Every line below that contains "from" is to be copied.

INPUT DATA
'''

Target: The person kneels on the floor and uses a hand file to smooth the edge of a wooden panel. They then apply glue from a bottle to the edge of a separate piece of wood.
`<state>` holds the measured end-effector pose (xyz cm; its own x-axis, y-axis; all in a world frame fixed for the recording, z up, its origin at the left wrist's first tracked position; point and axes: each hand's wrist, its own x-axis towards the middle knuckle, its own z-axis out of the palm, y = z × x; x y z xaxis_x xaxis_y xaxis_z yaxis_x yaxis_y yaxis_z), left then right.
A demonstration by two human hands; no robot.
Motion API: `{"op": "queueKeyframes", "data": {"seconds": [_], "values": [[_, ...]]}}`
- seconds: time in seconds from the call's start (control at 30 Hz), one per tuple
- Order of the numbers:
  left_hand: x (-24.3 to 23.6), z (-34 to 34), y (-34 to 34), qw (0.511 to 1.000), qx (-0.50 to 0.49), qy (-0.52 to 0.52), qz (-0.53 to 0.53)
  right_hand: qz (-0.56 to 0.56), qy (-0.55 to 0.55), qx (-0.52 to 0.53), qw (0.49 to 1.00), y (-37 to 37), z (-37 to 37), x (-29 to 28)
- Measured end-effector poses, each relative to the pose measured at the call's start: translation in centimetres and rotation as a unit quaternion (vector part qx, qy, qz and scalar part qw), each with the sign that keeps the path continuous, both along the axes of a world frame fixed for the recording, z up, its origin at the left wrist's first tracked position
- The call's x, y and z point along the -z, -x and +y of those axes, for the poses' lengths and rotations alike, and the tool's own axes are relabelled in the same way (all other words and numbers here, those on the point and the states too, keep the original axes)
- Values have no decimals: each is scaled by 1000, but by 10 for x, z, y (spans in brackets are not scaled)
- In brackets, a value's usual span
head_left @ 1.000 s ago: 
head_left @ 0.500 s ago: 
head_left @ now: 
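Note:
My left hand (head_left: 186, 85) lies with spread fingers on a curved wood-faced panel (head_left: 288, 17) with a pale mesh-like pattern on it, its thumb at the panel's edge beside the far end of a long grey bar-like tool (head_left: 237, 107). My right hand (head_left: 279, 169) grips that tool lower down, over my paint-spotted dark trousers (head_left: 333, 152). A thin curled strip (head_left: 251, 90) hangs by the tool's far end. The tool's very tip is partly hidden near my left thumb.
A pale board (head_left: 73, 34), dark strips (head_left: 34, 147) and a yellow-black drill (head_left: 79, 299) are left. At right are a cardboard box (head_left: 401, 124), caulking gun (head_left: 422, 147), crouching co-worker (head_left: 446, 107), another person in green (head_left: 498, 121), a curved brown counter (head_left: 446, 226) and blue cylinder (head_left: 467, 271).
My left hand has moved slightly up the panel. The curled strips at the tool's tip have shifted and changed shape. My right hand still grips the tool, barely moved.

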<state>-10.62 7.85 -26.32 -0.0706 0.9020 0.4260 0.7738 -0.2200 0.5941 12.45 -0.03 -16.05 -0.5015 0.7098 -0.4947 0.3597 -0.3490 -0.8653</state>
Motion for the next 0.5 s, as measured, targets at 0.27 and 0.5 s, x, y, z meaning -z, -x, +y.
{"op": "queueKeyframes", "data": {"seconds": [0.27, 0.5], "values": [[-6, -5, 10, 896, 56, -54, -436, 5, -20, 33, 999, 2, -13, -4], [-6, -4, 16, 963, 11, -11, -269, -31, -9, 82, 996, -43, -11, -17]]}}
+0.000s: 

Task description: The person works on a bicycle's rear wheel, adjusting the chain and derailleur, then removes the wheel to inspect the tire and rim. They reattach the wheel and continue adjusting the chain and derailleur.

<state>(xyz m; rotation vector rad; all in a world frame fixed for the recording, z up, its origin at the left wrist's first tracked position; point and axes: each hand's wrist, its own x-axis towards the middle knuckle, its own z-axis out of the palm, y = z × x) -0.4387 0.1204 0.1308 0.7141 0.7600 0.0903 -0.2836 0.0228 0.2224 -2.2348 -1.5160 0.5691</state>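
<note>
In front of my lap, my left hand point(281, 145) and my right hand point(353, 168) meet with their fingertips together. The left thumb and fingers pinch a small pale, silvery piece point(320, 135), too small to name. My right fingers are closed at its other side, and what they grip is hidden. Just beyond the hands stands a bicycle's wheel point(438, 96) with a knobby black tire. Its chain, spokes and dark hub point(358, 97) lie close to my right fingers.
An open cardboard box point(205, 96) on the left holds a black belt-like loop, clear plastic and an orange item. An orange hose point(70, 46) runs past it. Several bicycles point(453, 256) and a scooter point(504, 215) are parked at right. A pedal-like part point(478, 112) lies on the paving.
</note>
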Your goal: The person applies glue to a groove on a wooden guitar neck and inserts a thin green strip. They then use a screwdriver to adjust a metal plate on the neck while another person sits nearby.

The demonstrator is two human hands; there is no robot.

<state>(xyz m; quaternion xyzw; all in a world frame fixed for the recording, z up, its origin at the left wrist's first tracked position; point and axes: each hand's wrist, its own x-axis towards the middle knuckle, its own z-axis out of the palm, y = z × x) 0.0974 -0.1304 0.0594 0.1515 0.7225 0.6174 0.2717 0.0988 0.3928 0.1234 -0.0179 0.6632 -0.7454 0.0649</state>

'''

FINAL ANSWER
Target: The person kneels on the floor and uses a hand file to smooth the edge of a wooden panel. They then apply glue from a bottle to the edge of a separate piece of wood.
- seconds: time in seconds from the call's start (control at 30 Hz), one per tuple

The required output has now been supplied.